Laparoscopic (LPN)/robotic-assisted PN (RAPN) vs. open partial nephrectomy (OPN): Open partial nephrectomy remains the gold standard operation for NSS because it allows the operator to have adequate exposure, easy control of hilum, cold ischemia and tactile sensation during surgery. In addition other methods of vascular control such as manual compression or renal clamping could be used during OPN. In summary, the technique of tumour excision, reconstruction of renal parenchyma and control of bleeding are standardized in OPN. As mentioned earlier, OPN is increasingly being challenged by the introduction of minimally invasive techniques but LPN is carried out only in specialized centers with laparoscopic experience. LPN offers the benefits of faster post-operative recovery and lower morbidity over the open approach with similar oncological outcomes [15]. The overall cancer specific survival rate after 7 years is estimated at 92.7 and 95.5 % for laparoscopic and open NSS, respectively [16]. The main drawback of LPN is the steep learning curve required to perform this demanding procedure with concerns of higher warm ischaemia times and blood loss [17].

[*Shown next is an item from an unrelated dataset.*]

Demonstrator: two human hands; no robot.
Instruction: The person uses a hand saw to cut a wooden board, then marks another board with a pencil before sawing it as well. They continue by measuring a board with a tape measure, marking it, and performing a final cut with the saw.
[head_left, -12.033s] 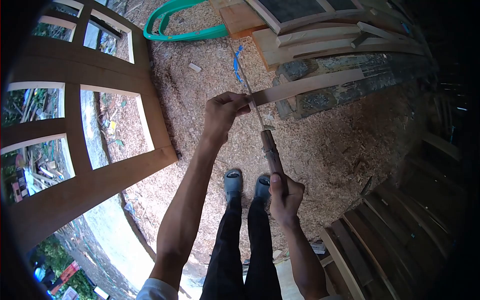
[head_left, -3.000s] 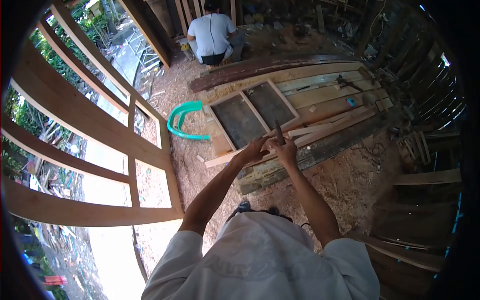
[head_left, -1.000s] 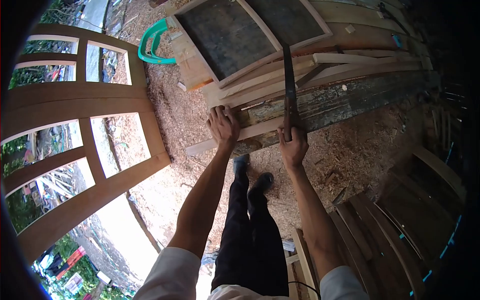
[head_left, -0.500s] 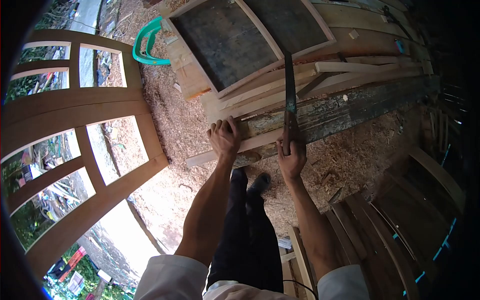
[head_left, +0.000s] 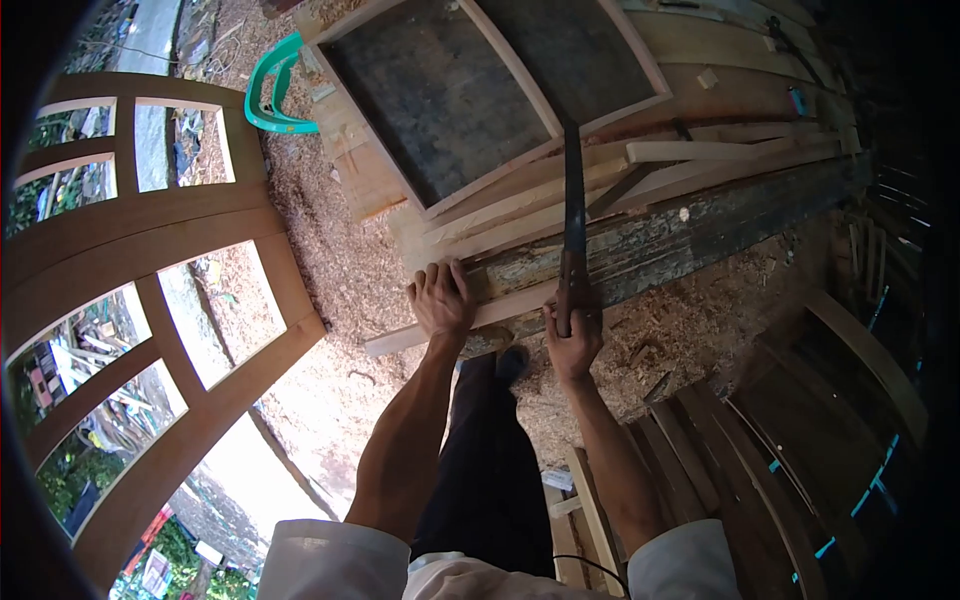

Over recent years there has been growing interest in RPN to overcome the limitations of laparoscopy but yet offers all the benefits of minimally invasive surgery. The main advantages of the robotic approach lie in its ergonomics with a greater range of wristed-instrument motion and 3-D vision that enables a shorter learning curve to be established. This technique, however, is still in its infancy and whilst emerging data appears promising, the long term functional and oncological outcomes remain to be determined [18]. In a retrospective review of 164 consecutive RAPN cases White et al. identified and classified 67 that were highly complex renal masses according to R.E.N.A.L. (R-Radius; E: Location & Depth- exophytic or endophytic; N: Nearness to the renal sinus fat or collecting system; A: anterior or posterior position; L- polar or non polar location) nephrometry score (>7). They concluded that WIT, blood loss and the rate of complications increased in highly complex renal masses [19].